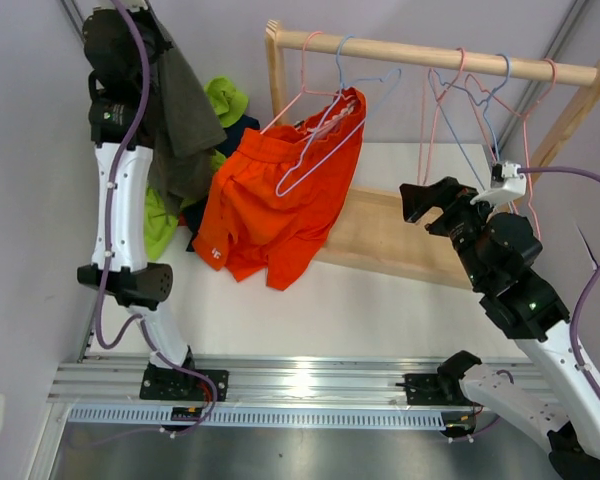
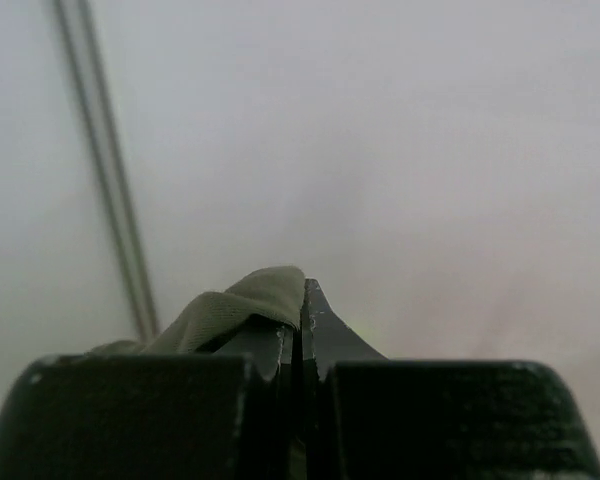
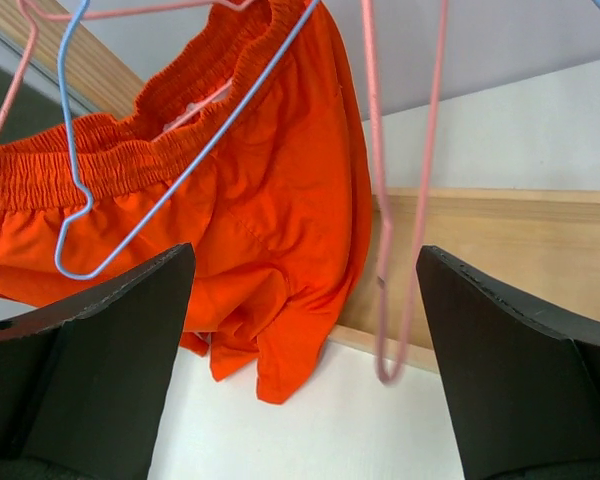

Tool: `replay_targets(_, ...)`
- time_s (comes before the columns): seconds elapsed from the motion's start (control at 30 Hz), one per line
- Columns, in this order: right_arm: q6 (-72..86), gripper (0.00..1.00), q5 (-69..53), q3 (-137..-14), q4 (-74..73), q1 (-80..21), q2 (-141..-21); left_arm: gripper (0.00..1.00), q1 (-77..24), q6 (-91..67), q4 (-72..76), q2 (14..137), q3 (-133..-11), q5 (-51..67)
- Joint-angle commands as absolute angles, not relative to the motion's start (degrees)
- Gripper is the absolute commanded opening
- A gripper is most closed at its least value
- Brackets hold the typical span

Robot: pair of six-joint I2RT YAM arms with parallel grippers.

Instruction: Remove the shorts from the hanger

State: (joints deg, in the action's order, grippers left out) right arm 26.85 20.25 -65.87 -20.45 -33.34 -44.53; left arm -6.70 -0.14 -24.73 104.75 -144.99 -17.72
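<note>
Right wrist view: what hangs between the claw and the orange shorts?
An empty pink hanger hangs between the open right gripper and the orange shorts, seen in the right wrist view.

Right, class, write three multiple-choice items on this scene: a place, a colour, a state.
1. Where are the orange shorts?
A. hanging from the wooden rail
B. flat on the table
C. on the floor

2. What colour shorts does the left gripper hold?
A. navy
B. grey
C. lime

3. How is the right gripper?
A. shut on a hanger
B. shut on fabric
C. open

1 A: waistband up at the rail.
2 B: grey shorts pinched in its shut fingers.
3 C: its fingers stand wide apart.
</note>
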Motion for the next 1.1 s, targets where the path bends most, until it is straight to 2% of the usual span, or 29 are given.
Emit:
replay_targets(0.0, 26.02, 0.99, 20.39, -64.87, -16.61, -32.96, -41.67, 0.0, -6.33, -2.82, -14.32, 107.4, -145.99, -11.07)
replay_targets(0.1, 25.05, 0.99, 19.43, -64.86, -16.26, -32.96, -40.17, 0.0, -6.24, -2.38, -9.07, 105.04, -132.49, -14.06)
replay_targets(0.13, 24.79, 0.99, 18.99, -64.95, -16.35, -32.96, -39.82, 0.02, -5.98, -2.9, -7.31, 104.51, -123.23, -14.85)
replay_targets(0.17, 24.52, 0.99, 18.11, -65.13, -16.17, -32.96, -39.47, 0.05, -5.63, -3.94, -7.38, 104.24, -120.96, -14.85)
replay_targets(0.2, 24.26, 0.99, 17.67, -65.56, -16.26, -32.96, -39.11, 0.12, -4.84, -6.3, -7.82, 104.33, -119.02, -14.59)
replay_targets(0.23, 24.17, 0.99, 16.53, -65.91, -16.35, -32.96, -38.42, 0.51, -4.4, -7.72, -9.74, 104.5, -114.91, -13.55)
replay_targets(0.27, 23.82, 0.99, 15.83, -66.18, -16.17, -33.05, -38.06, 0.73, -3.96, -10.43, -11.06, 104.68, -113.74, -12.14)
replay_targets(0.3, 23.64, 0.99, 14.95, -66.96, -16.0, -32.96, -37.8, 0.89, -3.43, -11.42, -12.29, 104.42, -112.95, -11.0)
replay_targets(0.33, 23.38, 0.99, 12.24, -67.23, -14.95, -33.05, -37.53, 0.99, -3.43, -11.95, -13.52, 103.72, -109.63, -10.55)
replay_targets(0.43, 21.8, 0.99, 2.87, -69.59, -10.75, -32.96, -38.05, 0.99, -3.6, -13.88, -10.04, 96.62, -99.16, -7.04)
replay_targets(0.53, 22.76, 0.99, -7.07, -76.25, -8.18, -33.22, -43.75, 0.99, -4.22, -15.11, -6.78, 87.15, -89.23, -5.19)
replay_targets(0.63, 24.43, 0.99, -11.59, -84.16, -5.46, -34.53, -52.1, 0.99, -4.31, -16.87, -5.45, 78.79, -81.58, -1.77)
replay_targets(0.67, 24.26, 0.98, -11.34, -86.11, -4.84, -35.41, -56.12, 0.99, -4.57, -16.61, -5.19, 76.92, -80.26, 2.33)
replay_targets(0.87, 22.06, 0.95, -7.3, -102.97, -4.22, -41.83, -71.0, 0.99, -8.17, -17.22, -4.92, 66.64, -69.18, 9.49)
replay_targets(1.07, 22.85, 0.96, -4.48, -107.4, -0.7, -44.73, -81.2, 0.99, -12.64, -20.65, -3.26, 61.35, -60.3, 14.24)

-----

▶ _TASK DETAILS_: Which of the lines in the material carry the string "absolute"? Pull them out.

▶ _RESULT OF THIS TASK_:
- Joint-angle commands as absolute angles, not relative to the motion's start (degrees)
- Gripper is the absolute commanded opening

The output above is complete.